Directions: Return each entry word for word and skip its pictures.

[Records from a data collection]
........
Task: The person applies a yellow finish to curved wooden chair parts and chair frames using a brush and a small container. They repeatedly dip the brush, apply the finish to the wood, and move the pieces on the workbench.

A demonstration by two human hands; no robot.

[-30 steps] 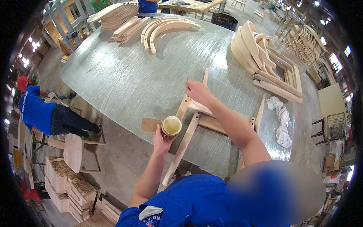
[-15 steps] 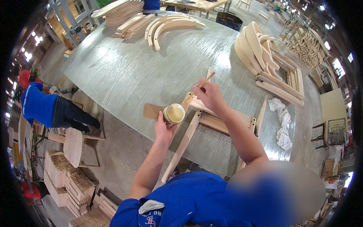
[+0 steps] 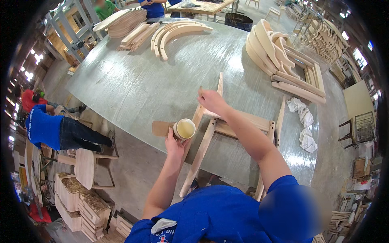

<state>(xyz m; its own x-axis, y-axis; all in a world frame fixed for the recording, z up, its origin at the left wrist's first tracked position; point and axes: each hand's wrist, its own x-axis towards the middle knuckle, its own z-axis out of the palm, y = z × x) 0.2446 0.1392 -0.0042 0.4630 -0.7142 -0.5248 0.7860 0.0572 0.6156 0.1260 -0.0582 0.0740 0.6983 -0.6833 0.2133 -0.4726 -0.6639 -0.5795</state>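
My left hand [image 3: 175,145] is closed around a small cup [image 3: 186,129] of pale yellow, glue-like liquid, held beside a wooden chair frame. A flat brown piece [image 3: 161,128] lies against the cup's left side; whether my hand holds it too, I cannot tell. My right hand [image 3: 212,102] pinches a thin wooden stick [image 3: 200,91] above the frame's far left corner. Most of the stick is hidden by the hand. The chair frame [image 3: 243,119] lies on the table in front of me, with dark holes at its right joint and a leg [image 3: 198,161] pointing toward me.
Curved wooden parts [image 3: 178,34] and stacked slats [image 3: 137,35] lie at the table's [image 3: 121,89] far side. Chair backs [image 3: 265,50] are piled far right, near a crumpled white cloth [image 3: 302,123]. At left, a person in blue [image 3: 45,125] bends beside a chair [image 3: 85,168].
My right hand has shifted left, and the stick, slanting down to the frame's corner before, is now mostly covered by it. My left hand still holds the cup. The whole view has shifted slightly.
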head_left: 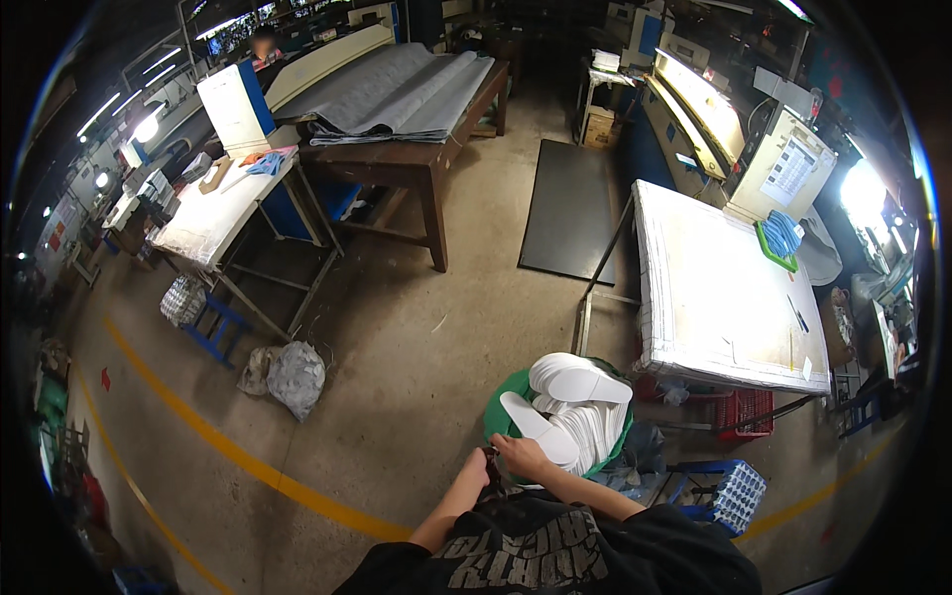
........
Answer to this exercise:
Task: The person applies a yellow finish to curved wooden chair parts and chair frames using a brush and a small container. They repeatedly dip the brush, apply the finish to the wood, and move the pieces on the workbench.

A demonstration by two human hands; no robot.

[-30 steps] 
[-15 steps] 
[+0 steps] 

<state>(xyz m; its own x-axis, y-axis; all in a world frame fixed for the recording, z up, its origin at the left wrist's first tracked position; point and axes: each hand's wrist, its own x-axis towards the middle knuckle, its own z-axis out of the palm, y = z × x) 0.2446 0.1392 -0.0042 0.4630 -0.7142 -0.5248 0.7860 0.0572 0.6156 0.1260 -0.0582 0.0740 0.6983 -0.6833 0.2133 -0.4726 -0.6639 -0.5795</state>
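My left hand [image 3: 175,145] is closed around a small cup [image 3: 186,129] of pale yellow, glue-like liquid, held beside a wooden chair frame. A flat brown piece [image 3: 161,128] lies against the cup's left side; whether my hand holds it too, I cannot tell. My right hand [image 3: 212,102] pinches a thin wooden stick [image 3: 200,91] above the frame's far left corner. Most of the stick is hidden by the hand. The chair frame [image 3: 243,119] lies on the table in front of me, with dark holes at its right joint and a leg [image 3: 198,161] pointing toward me.
Curved wooden parts [image 3: 178,34] and stacked slats [image 3: 137,35] lie at the table's [image 3: 121,89] far side. Chair backs [image 3: 265,50] are piled far right, near a crumpled white cloth [image 3: 302,123]. At left, a person in blue [image 3: 45,125] bends beside a chair [image 3: 85,168].
My right hand has shifted left, and the stick, slanting down to the frame's corner before, is now mostly covered by it. My left hand still holds the cup. The whole view has shifted slightly.
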head_left: 

Nothing more remains in this exercise.